Mawi mengaku sudah tak bisa bekerja keras karena harus menjaga sang istri yang sedang sakit.
"Ya, dulu seminggu bisa ngumpulin uang Rp 80.000," kata Mawi, Jumat (5/2/2016).
Untuk makan sehari-hari, mereka mengonsumsi nasi dengan lauk ala kadarnya, terkadang mereka sandingkan dengan mi instan ataupun ikan kalau ada uang, sedangkan untuk memakan sayuran mereka sama sekali tidak mampu.
"Kalau pindah saya mau bongkar rumah saya, mau pindah di Abeli sawah saja,'' Jelas Mawi.
Tak dikaruniai anak
Pasangan suami istri ini menikah di tahun 1980, namun hingga kini tak dikaruniai anak. Sebelumnya, mereka berdomisili selama 15 tahun di Kelurahan Sodoha. Saat itu, Mawi bekerja sebagai tukang becak dan buruh bangunan.
Karena fisik yang mulai lemah, dirinya tidak bisa mengayuh becak dan hanya bekerja sebagai pemulung. Tahun 1984, Mawi bekerja menjaga kebun di Abeli Sawah dan hanya bertahan bekerja selama 3 bulan, lalu kembali menjalani hidup di kota Kendari.
"Tahun 2004 pindah di sini, rumahku berada di pinggir jalan yang saat ini telah rata dengan tanah, sebelum akhirnya pindah di tempat ini," ujarnya.
Bekerja sebagi pemulung dijalani Mawi selama 15 tahun.
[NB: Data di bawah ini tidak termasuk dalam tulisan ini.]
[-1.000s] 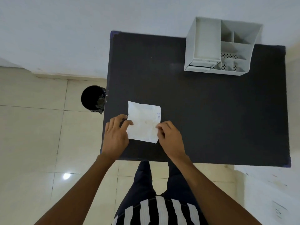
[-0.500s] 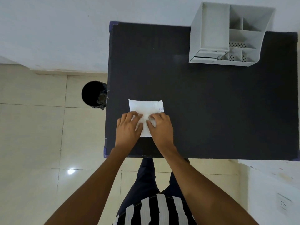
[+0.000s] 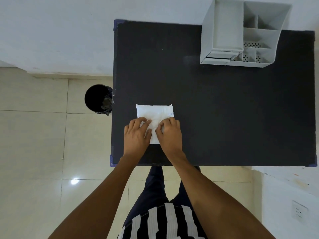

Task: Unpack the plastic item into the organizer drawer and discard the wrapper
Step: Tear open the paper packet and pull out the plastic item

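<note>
Head view: a flat white plastic-wrapped packet [image 3: 154, 112] is pinched by both hands on a black rectangular tabletop [image 3: 224, 109].

The packet is seen lying flat near the table's front left area, with small blue print at its right edge. The left hand [image 3: 137, 137] and the right hand [image 3: 170, 133] are laid side by side over its near half, fingers curled closed and gripping the wrapper at its middle, where the film is bunched into creases. A grey plastic desk organizer [image 3: 241, 33] with open compartments and a low drawer at its front is set at the far right of the table, well apart from the packet. A round black waste bin [image 3: 98, 99] is placed on the tiled floor just beside the table's left edge.
</note>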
Namun naasnya, tahun 2006 sang istri mengalami musibah lumpuh yang diyakini ditabrak oleh mahluk halus di Masjid Agung selepas shalat idul fitri.
Berbagai cara pengobatan telah dilakukan mulai dari rumah sakit hingga mendatangi dukun, tapi penyakitnya tak kunjung sembuh, bahkan semakin parah.
Kondisi istrinya saat ini sangat memperihatinkan. Dia lumpuh dan matanya sudah rabun, sehingga ia tidak dapat lagi beraktivitas seperti dulu dan hanya bisa terbaring lemah.
"Tidak ada bantuan dari pemerintah, baik itu untuk kesehatan dan raskin," tutur Siti.
Di balik kepasrahannya, Siti berharap pemerintah dapat membuat mereka satu rumah yang layak huni agar pikiran sang suami bisa lebih tenang dan suaminya dapat bekerja kembali tanpa perlu mengharapkan iba dari orang lain.